Nel frattempo si raccolgono offerte per nazionalizzare. E non sono spiccioli. Ilva, Ita, Mps, adesso c’è in ballo anche Lukoil e soprattutto Tim, l’operazione più strategica e costosa di tutte che mette sotto stress la Cassa depositi e prestiti. Questa partita l’ha presa in mano direttamente il capo del governo, anche se attorno si muovono in molti e non tutti in sintonia. Il sottosegretario alla presidenza del Consiglio Alessio Butti che in Fratelli d’Italia si occupa di telecomunicazioni, ha proposto che la Cdp lanci un’offerta pubblica d’acquisto su Tim, dopo averla conquistata, potrà scorporare la rete e fonderla con Open Fiber. Quanto costerebbe? Il titolo oggi vale appena 22 centesimi, con una capitalizzazione di 4,72 miliardi di euro, la Cdp possiede il 9,6% per arrivare oltre il 50% dovrebbe spendere quasi un miliardo e 900 milioni al netto di eventuali premi per attrarre gli azionisti di minoranza. Come reagirebbe Vivendi che possiede il 23%? Dario Scannapieco, l’ad della Cassa, si muove con i piedi di piombo, consapevole che le sue disponibilità sono limitate e vincolate all’acquisizione della sola rete non di tutta la Tim. L’offerta potrebbe arrivare la prossima settimana (il consiglio di amministrazione è in pre allerta per mercoledì 30) e prevede una serie di passaggi volti anche a diluire i costi. Da quel che sappiamo la Cdp valuta la rete tra i 15 e i 16 miliardi di euro, Vivendi calcola tra i 25 e i 30 miliardi. Non sarà facile né a buon mercato trovare un punto d’incontro. Che posizione prenderà Giorgia Meloni? E tutti i ministri saranno d’accordo con lei?
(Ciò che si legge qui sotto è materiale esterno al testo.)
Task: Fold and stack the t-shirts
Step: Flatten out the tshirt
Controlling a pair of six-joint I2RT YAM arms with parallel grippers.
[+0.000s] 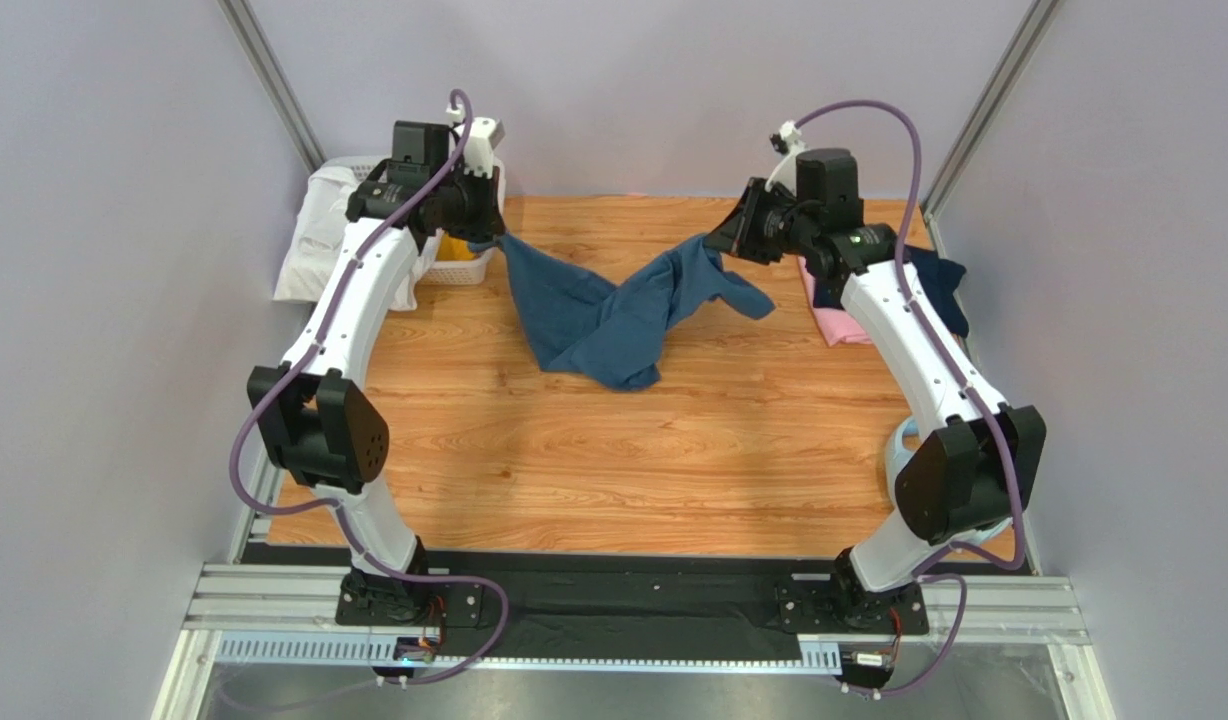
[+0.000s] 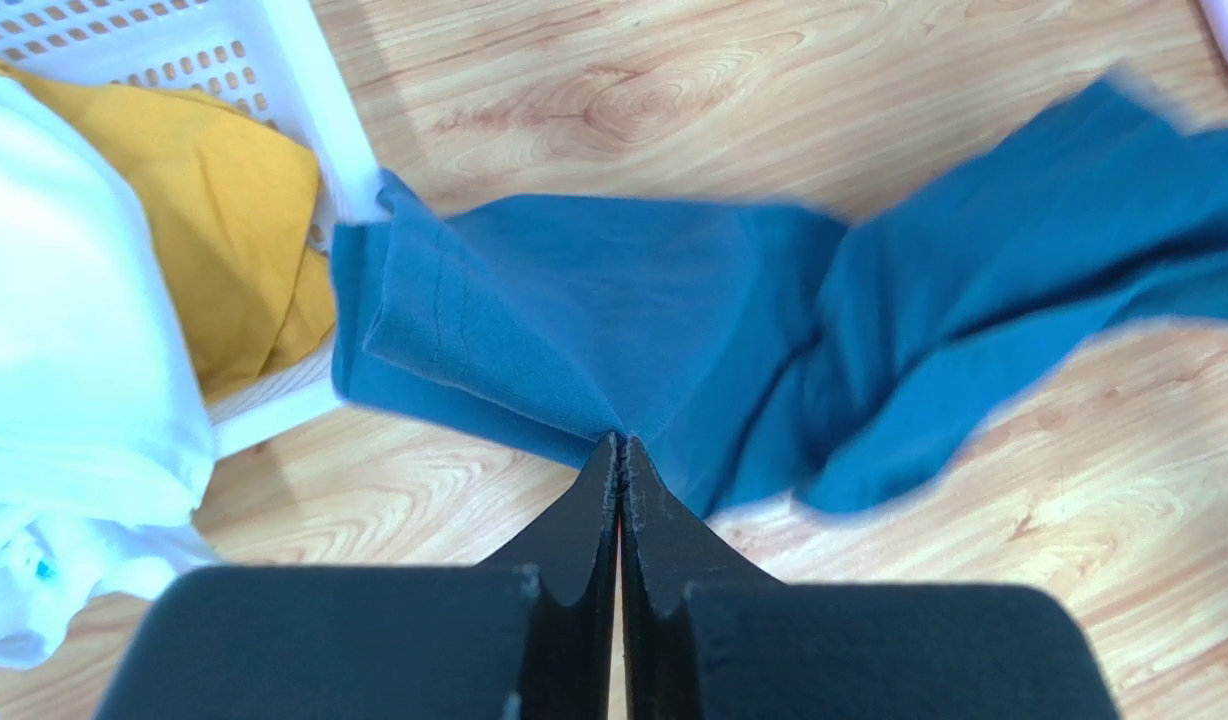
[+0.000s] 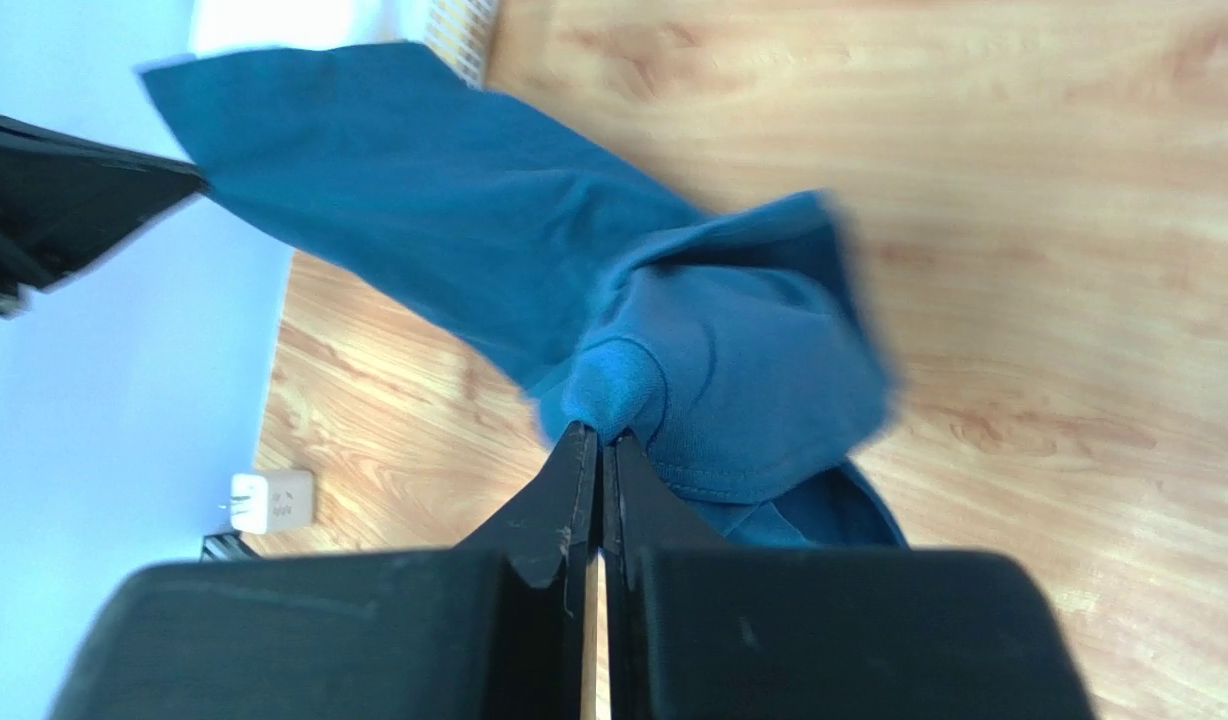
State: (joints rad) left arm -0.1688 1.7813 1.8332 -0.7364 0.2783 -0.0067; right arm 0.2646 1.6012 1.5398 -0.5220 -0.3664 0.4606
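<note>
While slung above the far middle of the light wooden table [image 1: 650,465], large slate-blue cloth t-shirt [image 1: 613,315]: twisted, middle sagging. White plastic lattice basket [image 2: 327,135], far left: cloth just beside it, may snag. Left gripper [image 2: 620,450], right gripper [image 3: 598,443]: each pinched shut on a thin edge; tugging risks slip.

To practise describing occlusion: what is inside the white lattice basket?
A mustard-yellow garment lies in the basket. A white garment covers part of it, so the basket floor and anything beneath either cloth are hidden.
</note>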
La pressione si fa insostenibile, a Taranto, affinché venga anticipata la nazionalizzazione. Ad aprile Invitalia, l’agenzia del Tesoro, ha acquisito il 40% di Acciaierie d’Italia (la ex Ilva) per 400 milioni di euro ottenendo diritti di voto pari ad ArcelorMittal che possiede il 60%. L’accordo prevede che le posizioni s’invertano nel 2024. I sindacati, i poteri locali, la regione Puglia, buona parte del governo spingono per anticipare i tempi dopo la decisione di tagliar fuori 145 ditte appaltatrici minacciando migliaia di dipendenti. L’azienda ha perso due grandi occasioni: il boom dell’acciaio in seguito alla ripresa più forte del previsto e l’invasione dell’Ucraina che ha bloccato l’Azovstal di Mariupol, grande fornitrice anche dell’Italia. E ora il maggior siderurgico italiano si trova in difficoltà, mentre continua da ormai dieci anni il sequestro giudiziario degli impianti che ostacola la gestione dell’impresa. Per passare al 60% il Tesoro dovrebbe sborsare altri 200 milioni di euro. Ha appena staccato un assegno di un miliardo e 600 milioni per ricapitalizzare il Monte dei Paschi per il quale non si trovano acquirenti, mentre una lobby bipartisan dentro e fuori Siena vuole che lo stato banchiere s’aggiunga a quello siderurgico e telefonico, in barba alla Ue. E non basta, c’è lo stato aviatore.

L’addio di Msc (“sono venute meno le condizioni” ha detto Gianluigi Aponte) lascia sola la Lufthansa e fa pendere la bilancia a favore del fondo Certares, soluzione che prevede il Tesoro azionista al 40% e non piace al ministro dell’economia Giancarlo Giorgetti. Da quando Etihad ha venduto l’Alitalia nel 2017, i vari governi hanno speso tredici miliardi di euro. Pensiamo a quanti ne dovrà mettere per far decollare davvero la compagnia. Ma attenzione, una sorta di soluzione 40% s’affaccia anche all’Isab di Priolo. Non basta la garanzia statale alle banche per tenere a galla la seconda raffineria italiana finita nel vortice delle sanzioni. La Lukoil non può che vendere, si è fatto avanti il fondo Crossbridge respinto dai russi (è americano). Il segretario della Fiom Cgil, Michele De Palma, l’ha buttata là: perché l’Italia non segue la Germania e nazionalizza? Facendo il conto della spesa solo per Mps, Ilva, Ita e Tim, sono già in ballo i fondi che non si sono trovati per il cuneo fiscale. Non è un calcolo ragionieristico, ma politico, direbbe Giorgia Meloni.